**Work order**
What is needed is every line of the material that contains "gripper".

**Supplied data**

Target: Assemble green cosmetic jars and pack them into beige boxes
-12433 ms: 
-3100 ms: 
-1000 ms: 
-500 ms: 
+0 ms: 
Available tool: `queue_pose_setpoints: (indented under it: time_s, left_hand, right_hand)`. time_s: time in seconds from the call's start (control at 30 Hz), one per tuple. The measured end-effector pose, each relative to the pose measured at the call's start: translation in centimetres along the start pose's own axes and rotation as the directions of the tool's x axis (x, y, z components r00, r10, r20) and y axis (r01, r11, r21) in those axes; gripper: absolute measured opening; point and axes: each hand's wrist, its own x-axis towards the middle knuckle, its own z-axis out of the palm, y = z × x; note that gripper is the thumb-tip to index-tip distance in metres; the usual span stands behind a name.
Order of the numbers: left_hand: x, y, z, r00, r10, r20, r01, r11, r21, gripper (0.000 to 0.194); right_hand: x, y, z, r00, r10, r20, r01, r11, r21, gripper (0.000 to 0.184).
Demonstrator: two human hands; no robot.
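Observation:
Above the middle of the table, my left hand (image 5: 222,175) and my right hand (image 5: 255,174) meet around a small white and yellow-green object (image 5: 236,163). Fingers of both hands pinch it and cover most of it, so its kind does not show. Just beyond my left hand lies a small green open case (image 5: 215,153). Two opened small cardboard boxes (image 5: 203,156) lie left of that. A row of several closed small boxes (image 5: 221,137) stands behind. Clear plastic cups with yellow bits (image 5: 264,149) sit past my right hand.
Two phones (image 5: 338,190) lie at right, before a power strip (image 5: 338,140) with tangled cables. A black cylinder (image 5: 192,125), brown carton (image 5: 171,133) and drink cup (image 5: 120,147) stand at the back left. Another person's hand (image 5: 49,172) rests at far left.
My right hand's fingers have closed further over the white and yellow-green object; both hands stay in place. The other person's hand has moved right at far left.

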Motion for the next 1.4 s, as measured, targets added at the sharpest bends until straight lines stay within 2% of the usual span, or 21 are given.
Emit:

**Task output**
Available tool: `queue_pose_setpoints: (indented under it: time_s, left_hand, right_hand)`. time_s: time in seconds from the call's start (control at 30 Hz), one per tuple. The measured end-effector pose, each relative to the pose measured at the call's start: translation in centimetres along the start pose's own axes and rotation as the directions of the tool's x axis (x, y, z components r00, r10, r20) and y axis (r01, r11, r21) in those axes; gripper: absolute measured opening; point and axes: each hand's wrist, its own x-axis towards the middle knuckle, its own z-axis out of the palm, y = z × x; note that gripper is the thumb-tip to index-tip distance in metres; the usual span stands behind a name.
Order of the numbers: left_hand: x, y, z, r00, r10, r20, r01, r11, r21, gripper (0.000 to 0.194); right_hand: x, y, z, r00, r10, r20, r01, r11, r21, gripper (0.000 to 0.184).

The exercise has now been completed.